- Hoe de behandeling wordt uitgevoerd
- Belangrijkste symptomen
- Hoe de diagnose wordt gesteld
- Wat kan dystrofie veroorzaken
Becker spierdystrofie is een genetische ziekte die de geleidelijke vernietiging van verschillende vrijwillige spieren veroorzaakt, dat wil zeggen de spieren die we kunnen beheersen, zoals bijvoorbeeld de heupen, schouders, benen of armen.
Het komt meestal vaker voor bij mannen en de eerste symptomen verschijnen in de kindertijd of tijdens de adolescentie, beginnend met een licht en geleidelijk verlies van kracht in bijna alle spieren van het lichaam, maar vooral in de schouders en heupen.
Hoewel deze ziekte niet kan worden genezen, is het mogelijk om een medische behandeling te ondergaan om de symptomen te verlichten en een goede kwaliteit van leven en een levensverwachting tot 50 jaar te hebben.
Hoe de behandeling wordt uitgevoerd
De behandeling van Becker spierdystrofie wordt gedaan om de symptomen van elke persoon te verlichten en kan daarom in elk geval variëren. De meest voorkomende behandelingsvormen zijn echter:
- Corticoïde remedies, zoals Betamethason of Prednison: helpen spierontsteking te verminderen en tegelijkertijd spiervezels en hun volume te beschermen. Op deze manier is het mogelijk om de functie van de spier langer te behouden; Fysiotherapie: helpt de beweging van de spieren te behouden, ze uit te rekken en te voorkomen dat ze te strak worden. Het is dus mogelijk om het aantal verwondingen aan spiervezels en gewrichten te verminderen; Ergotherapie: sessies die leren hoe te leven met de nieuwe beperkingen die door de ziekte worden veroorzaakt, nieuwe manieren trainen om dagelijkse basisactiviteiten uit te voeren, zoals eten, wandelen of schrijven, bijvoorbeeld.

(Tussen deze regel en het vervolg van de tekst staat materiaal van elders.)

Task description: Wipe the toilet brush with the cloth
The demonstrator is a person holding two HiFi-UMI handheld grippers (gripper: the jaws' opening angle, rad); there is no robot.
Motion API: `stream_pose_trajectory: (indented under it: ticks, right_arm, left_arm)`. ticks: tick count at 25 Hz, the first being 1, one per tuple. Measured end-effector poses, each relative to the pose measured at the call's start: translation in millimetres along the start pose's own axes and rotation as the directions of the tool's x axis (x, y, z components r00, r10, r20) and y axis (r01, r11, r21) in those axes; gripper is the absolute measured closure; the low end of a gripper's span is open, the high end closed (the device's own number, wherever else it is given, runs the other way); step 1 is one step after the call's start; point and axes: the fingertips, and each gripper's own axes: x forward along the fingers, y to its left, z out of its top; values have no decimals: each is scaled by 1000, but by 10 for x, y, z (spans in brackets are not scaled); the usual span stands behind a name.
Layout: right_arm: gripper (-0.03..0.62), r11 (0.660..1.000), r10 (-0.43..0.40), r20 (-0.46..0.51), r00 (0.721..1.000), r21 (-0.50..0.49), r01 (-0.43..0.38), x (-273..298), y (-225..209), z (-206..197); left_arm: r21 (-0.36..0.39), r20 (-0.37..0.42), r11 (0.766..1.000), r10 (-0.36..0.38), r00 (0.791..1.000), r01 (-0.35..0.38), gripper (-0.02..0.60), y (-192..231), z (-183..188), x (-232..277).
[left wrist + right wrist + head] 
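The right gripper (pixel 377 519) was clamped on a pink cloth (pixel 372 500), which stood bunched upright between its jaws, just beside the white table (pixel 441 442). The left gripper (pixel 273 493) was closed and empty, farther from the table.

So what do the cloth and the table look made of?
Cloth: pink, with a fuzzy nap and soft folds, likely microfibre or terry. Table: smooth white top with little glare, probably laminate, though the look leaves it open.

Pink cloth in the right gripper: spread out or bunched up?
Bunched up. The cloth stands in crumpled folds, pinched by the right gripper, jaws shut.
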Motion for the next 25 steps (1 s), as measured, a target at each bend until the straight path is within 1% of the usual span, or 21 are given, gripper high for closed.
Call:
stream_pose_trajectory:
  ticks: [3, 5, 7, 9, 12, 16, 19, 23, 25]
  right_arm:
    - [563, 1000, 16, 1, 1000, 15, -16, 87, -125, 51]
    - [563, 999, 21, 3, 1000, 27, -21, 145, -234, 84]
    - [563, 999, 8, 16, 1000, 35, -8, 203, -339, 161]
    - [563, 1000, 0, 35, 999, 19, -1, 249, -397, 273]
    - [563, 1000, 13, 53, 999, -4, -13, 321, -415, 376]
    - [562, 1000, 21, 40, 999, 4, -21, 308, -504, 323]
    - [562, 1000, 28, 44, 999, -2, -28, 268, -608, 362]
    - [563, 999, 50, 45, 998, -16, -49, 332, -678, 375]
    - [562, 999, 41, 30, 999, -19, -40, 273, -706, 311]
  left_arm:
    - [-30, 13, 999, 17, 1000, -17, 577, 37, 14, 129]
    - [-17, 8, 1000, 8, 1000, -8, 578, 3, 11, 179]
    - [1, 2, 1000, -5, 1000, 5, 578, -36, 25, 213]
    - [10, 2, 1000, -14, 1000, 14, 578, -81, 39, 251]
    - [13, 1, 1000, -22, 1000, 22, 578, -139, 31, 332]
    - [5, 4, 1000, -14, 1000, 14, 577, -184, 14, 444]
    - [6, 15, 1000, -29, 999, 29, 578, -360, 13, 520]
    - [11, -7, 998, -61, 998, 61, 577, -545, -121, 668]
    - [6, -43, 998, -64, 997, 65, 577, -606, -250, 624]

Bovendien kan het nog steeds nodig zijn om een operatie uit te voeren, vooral als de spieren korter of te strak worden, om ze los te maken en de verkorting te corrigeren. Wanneer contracturen in de spieren van de schouders of rug verschijnen, kunnen ze misvormingen in de wervelkolom veroorzaken die ook met een operatie moeten worden gecorrigeerd.
In de meest ernstige fase van de ziekte komen vaker ernstige complicaties voor, zoals hartproblemen en ademhalingsproblemen, vanwege de vernietiging van de hartspier en de ademhalingsspieren. In dergelijke gevallen kunnen een cardioloog en longarts worden aangesteld om de behandeling aan te passen.
Belangrijkste symptomen
De eerste symptomen van Becker spierdystrofie verschijnen meestal tussen de 5 en 15 jaar oud en kunnen symptomen omvatten zoals:
- Geleidelijke moeite met lopen en traplopen; Frequente valpartijen zonder duidelijke reden; Verlies van spiermassa; Verzwakking van de spieren van de nek en armen; Overmatige vermoeidheid; Verlies van evenwicht en coördinatie;
In de meeste gevallen kan het kind stoppen met lopen tot de leeftijd van 16 jaar, omdat de ziekte sneller in de onderste ledematen vordert. Wanneer de symptomen echter later verschijnen dan normaal, kan het vermogen om te lopen worden gehandhaafd, zelfs tussen de 20 en 40 jaar.
Hoe de diagnose wordt gesteld
In de meeste gevallen kunnen kinderartsen dit soort dystrofie vermoeden door bijvoorbeeld de symptomen te beoordelen en het verlies van spierweefsel te observeren. Sommige diagnostische tests zoals spierbiopsie, harttests en röntgenfoto's kunnen echter de aanwezigheid van Becker spierdystrofie helpen bevestigen.
Wat kan dystrofie veroorzaken
Becker's spierdystrofie ontstaat door een genetische verandering die de productie van dystrofine-eiwit remt, een zeer belangrijke stof om spiercellen intact te houden. Dus wanneer dit eiwit laag in het lichaam is, kunnen de spieren niet goed functioneren en beginnen ze laesies te verschijnen die spiervezels vernietigen.
Omdat het een genetische ziekte is, kan dit soort dystrofie worden overgedragen van ouders op kinderen of ontstaan als gevolg van een mutatie tijdens de zwangerschap.